What you are asked to do> Tally every line in the listing that holds the string "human", then state the total and nothing more.

Records to use>
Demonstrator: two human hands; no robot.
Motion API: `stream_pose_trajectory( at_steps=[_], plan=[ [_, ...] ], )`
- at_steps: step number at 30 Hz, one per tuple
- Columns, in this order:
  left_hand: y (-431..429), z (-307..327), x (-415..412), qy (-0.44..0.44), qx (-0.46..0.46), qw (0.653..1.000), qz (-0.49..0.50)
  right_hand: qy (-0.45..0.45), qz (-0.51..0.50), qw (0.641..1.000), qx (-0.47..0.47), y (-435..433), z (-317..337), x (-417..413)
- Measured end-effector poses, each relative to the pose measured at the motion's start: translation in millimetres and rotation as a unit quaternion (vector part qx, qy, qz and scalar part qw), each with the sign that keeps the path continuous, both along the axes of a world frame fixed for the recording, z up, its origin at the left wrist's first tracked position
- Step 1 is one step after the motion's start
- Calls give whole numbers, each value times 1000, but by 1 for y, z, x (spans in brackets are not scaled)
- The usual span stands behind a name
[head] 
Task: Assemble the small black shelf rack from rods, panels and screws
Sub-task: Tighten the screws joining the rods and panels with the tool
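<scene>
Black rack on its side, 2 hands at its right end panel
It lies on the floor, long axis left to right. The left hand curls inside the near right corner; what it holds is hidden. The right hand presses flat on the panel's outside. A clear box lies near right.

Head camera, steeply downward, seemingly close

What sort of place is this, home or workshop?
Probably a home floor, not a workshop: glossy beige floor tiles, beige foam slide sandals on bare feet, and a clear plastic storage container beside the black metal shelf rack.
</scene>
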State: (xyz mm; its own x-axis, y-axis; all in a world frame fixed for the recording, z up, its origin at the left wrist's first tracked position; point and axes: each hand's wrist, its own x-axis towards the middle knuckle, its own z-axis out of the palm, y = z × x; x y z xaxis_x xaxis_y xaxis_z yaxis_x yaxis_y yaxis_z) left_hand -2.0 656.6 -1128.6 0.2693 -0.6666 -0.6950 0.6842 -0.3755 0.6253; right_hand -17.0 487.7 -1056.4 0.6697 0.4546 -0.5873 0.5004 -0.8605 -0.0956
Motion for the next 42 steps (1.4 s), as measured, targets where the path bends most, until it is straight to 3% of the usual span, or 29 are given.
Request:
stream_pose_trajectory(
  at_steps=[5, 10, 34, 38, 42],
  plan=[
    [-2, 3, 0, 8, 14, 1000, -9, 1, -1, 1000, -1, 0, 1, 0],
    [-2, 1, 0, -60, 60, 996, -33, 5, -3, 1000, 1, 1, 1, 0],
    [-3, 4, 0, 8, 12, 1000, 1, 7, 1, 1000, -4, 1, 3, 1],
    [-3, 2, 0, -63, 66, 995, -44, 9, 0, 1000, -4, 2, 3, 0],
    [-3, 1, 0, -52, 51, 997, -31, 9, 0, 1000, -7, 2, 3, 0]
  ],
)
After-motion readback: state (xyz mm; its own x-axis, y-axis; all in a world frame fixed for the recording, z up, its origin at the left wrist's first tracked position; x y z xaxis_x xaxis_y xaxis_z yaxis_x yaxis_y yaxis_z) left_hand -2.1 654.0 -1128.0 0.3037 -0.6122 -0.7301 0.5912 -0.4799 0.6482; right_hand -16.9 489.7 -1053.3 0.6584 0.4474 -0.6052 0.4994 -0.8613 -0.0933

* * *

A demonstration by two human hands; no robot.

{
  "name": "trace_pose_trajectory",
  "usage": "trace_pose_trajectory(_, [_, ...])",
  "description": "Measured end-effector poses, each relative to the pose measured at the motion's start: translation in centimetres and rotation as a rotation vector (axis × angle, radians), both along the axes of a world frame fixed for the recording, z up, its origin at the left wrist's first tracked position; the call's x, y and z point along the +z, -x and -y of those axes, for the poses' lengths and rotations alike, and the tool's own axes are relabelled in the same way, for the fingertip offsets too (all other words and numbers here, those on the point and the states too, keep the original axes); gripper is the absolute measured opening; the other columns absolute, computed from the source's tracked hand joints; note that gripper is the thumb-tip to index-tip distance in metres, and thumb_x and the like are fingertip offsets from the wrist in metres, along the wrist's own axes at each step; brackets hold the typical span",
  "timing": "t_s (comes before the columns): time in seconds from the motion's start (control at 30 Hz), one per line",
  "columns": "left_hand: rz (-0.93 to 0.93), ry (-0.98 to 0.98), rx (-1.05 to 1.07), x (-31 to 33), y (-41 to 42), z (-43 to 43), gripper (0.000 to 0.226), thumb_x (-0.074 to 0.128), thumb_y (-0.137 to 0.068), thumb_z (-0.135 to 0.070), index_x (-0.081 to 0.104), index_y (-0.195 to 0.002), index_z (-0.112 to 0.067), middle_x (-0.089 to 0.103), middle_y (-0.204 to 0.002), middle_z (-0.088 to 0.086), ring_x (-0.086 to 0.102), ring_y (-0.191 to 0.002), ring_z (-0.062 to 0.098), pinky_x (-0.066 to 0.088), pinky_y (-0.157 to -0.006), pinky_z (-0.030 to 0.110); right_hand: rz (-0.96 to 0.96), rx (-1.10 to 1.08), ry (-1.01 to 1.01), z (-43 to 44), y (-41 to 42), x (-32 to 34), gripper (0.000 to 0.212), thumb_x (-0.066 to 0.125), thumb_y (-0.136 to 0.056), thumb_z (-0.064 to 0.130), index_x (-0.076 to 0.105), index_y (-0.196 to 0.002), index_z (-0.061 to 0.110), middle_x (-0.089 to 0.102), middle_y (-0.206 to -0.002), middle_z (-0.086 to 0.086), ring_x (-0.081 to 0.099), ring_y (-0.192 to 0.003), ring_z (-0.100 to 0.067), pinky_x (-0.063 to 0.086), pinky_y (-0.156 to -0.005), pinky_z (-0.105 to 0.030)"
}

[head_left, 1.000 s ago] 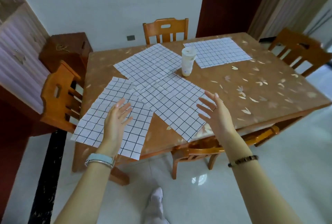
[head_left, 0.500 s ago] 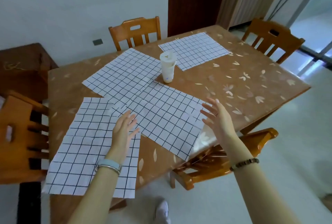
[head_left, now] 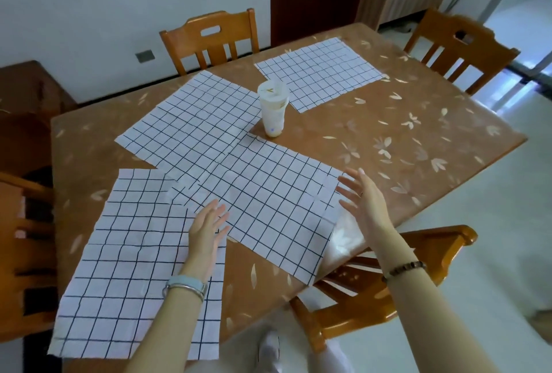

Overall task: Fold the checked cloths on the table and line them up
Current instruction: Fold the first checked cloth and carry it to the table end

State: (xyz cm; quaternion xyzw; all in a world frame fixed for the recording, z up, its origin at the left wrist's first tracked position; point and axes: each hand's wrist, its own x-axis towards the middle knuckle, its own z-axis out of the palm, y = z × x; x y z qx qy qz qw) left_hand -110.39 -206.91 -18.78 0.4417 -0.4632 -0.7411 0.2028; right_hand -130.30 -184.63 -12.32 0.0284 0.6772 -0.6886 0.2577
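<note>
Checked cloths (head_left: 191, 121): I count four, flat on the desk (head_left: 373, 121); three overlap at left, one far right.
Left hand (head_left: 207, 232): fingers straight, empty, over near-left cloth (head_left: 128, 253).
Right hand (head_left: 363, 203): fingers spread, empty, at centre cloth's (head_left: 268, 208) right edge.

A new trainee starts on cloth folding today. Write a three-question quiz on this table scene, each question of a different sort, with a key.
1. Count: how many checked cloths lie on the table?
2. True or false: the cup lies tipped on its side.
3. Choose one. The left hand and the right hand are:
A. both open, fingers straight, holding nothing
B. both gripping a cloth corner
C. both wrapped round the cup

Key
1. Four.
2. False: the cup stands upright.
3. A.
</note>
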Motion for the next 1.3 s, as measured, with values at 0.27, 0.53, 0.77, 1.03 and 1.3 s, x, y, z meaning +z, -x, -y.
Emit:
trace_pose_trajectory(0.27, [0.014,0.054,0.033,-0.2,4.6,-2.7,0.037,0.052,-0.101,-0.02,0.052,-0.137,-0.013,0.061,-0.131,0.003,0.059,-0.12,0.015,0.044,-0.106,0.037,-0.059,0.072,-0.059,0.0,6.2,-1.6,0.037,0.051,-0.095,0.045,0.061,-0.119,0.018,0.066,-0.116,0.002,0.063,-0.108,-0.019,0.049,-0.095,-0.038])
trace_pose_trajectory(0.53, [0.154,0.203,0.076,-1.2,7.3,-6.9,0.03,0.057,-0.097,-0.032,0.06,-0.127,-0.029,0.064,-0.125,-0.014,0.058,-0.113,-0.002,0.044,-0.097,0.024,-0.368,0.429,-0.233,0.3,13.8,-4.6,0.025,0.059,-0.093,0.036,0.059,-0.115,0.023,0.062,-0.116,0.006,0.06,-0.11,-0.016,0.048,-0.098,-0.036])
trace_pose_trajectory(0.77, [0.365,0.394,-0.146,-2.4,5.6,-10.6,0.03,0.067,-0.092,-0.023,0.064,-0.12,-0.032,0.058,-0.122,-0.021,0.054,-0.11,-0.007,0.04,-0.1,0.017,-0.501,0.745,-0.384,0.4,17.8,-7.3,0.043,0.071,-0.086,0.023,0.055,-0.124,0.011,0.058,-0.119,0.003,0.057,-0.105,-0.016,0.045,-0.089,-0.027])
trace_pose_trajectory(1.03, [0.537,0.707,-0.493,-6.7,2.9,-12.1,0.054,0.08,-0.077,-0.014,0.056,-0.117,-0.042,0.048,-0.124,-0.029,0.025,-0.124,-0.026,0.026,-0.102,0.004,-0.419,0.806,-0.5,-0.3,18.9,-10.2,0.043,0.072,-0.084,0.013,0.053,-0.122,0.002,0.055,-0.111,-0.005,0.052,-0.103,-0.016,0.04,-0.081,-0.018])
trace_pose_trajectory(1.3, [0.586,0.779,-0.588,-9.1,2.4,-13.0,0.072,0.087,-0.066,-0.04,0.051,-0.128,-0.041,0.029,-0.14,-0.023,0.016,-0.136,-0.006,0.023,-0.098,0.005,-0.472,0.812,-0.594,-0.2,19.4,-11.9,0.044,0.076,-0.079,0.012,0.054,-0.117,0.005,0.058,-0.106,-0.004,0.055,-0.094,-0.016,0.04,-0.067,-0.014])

Answer to the exercise> 2